58. Une question plus importante est de savoir comment Adam, si son intelligence était déjà spirituelle, quoique le corps fût animal, a pu se laisser prendre aux paroles du serpent et croire que Dieu leur avait défendu de toucher à l'arbre de vie, parce qu'il savait que la connaissance du bien et du malles rendrait semblables à lui; comme si t'eût été là l'unique avantage que Dieu eût envié à sa créature ?

Il serait étrange qu'avec une intelligence ornée des dons de la spiritualité, l'homme eût été dupe d'une pareille illusion. N'est-ce point parce qu'il y résista qu'il fut harcelé par sa femme, laquelle était moins intelligente et vivait peut-être à cette époque de la vie des sens sans connaître celle de l'esprit? L'Apôtre en effet ne lui donne pas le privilège de ressembler directement à Dieu: « L'homme, dit-il, ne doit pas se couvrir la tête, étant l’image et la gloire du Seigneur; mais la femme est la gloire de l'homme (1). » Ce n'est pas que l'esprit de la femme ne puisse également réfléchir la même image, puisque le même Apôtre dit que sous le règne de la grâce « il n'y a plus ni hommes ni femmes (2) ; » il est plutôt probable que la femme n'avait point encore acquis les dons que vaut à l'esprit la connaissance de Dieu et qui lui auraient été peu à peu communiqués par son mari, chargé de l'instruire et de la gouverner. L'Apôtre n'a pas dit en vain : « Adam a été créé le premier, Eve ensuite. De plus Adam n'a pas été séduit, mais c'est Eve qui ayant été séduite a été la cause de la prévarication du genre humain (3) : » ajoutons, en rendant l'homme lui-même prévaricateur. Adam en effet a été prévaricateur, comme le dit encore l'Apôtre quand il parle « de la prévarication du premier Adam, type de l'Adam futur (4). » Mais il dit formellement qu'Adam n'a point été séduit. Remarquons en effet qu'en répondant à Dieu, il ne dit pas: la femme m'a séduit, mais bien : « la femme que vous avez mise avec moi m'a donné du fruit et j'en ai mangé. » La femme dit au contraire expressément : « Le serpent m'a séduite. »

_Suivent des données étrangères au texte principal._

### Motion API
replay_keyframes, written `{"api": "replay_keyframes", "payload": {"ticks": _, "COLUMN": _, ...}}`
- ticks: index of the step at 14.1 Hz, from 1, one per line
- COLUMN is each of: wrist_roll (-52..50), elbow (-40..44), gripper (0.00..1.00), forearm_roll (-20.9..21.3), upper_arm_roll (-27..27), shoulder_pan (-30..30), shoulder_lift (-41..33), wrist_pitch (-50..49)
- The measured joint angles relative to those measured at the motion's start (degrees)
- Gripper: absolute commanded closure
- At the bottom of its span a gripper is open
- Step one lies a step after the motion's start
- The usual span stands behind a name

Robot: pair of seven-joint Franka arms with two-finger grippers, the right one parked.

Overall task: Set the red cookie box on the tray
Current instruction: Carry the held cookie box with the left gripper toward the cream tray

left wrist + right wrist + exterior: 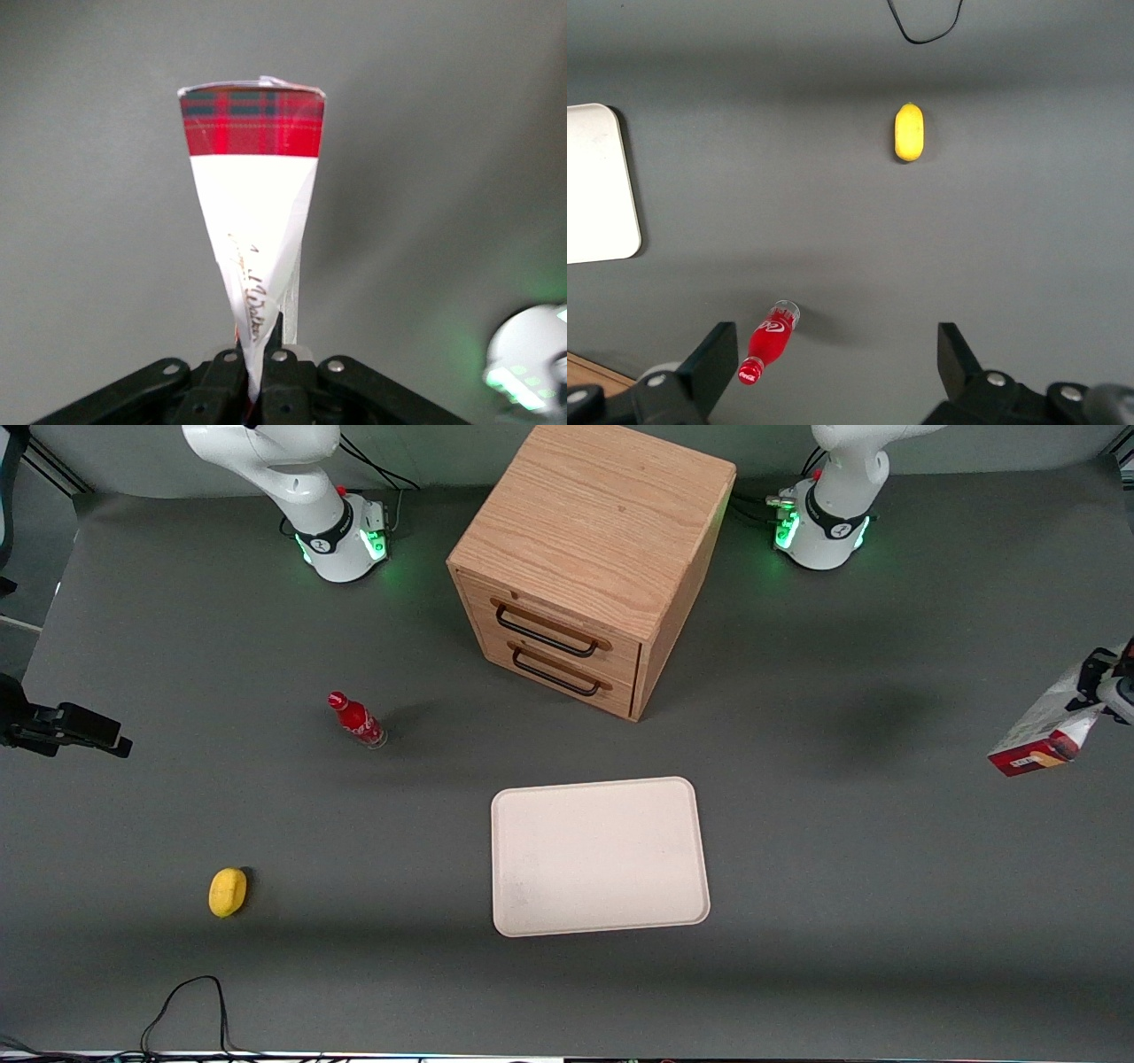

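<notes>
Toward the working arm's end of the table, my gripper [1099, 682] in the air, fingers closed on the red cookie box [1041, 731], box hanging tilted below it, well apart from the tray [599, 856].

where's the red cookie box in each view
Front view: the red cookie box hangs tilted above the table at the working arm's end, shut in the hand.
Left wrist view: the box stands out from the hand, white side and plaid end showing.
Right wrist view: not in it.
Shared landmark: the tray, still without the box.
</notes>
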Motion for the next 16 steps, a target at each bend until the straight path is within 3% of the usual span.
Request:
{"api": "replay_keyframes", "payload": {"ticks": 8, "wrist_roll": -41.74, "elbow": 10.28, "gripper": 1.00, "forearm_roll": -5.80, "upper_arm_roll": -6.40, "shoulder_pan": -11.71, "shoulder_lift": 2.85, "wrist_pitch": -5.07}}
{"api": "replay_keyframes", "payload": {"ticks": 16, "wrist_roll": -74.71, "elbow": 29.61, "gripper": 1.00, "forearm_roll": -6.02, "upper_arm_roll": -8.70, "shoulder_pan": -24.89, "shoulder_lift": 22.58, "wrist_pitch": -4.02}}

59. Voyez Salomon: est-il possible qu'un roi de si haute sagesse ait cru que l'idolâtrie eût le moindre fondement?

Non, mais il ne peut résister à sa passion pour les femmes qui l'entraînaient à ce péché, et il fit le mal que lui reprochait sa conscience, pour ne pas déplaire aux yeux pleins d'un poison mortel, qui le transportaient d'un amour aveugle et insensé (1). Il en fut de même d'Adam: quand la femme eut mangé du fruit défendu et qu'elle lui en eut présenté, afin qu'ils en mangeassent ensemble, il ne voulut pas l'attrister, à la pensée sans doute qu'elle serait inconsolable, s'il lui retirait son affection, et qu'une rupture aussi cruelle la ferait mourir. Il ne céda pas à la concupiscence de la chair, puisqu'il n'avait point encore éprouvé les effets de la loi qui révolte la chair contre l'esprit; il céda à cette sympathie qui nous fait souvent offenser Dieu pour conserver un ami; et en cela il fut coupable, comme l'indique assez la juste exécution de l'arrêt divin.

60. Adam a donc été trompé, mais d'une manière bien différente :

il est impossible, à mes yeux, qu'il soit tombé comme la femme, dans le piège que lui tendait le serpent. L'Apôtre voit une séduction, au sens rigoureux du mot, dans l'illusion qui fit prendre à la femme les mensonges du serpent pour des vérités; en d'autres termes, dans la faiblesse qu'elle eut de croire que Dieu leur avait défendu de toucher à l'arbre de la science, uniquement parce qu'il savait qu'en y touchant ils seraient semblables à des dieux, comme si le Créateur des hommes eût envié à l'homme le privilège de devenir son égal. Que l'homme ait éprouvé un mouvement d'orgueil, qui ne put échapper a Dieu qui lit dans les coeurs, et qu'il ait, comme nous l'avons dit plus haut; cédé au désir de faire l'épreuve, en voyant que sa femme avait mangé du fruit défendu sans mourir, soit ; mais je ne saurais croire qu'il ait pu s'imaginer, si son intelligence était vraiment spirituelle, que Dieu leur eût interdit l'arbre de la Science par un sentiment de jalousie. Pour terminer, ils ont été engagés au péché par des motifs capables d'agir sur eux, et le récit de leur faute a été fait pour être lu avec profit par tout le monde, encore que bien peu le comprennent comme il faudrait.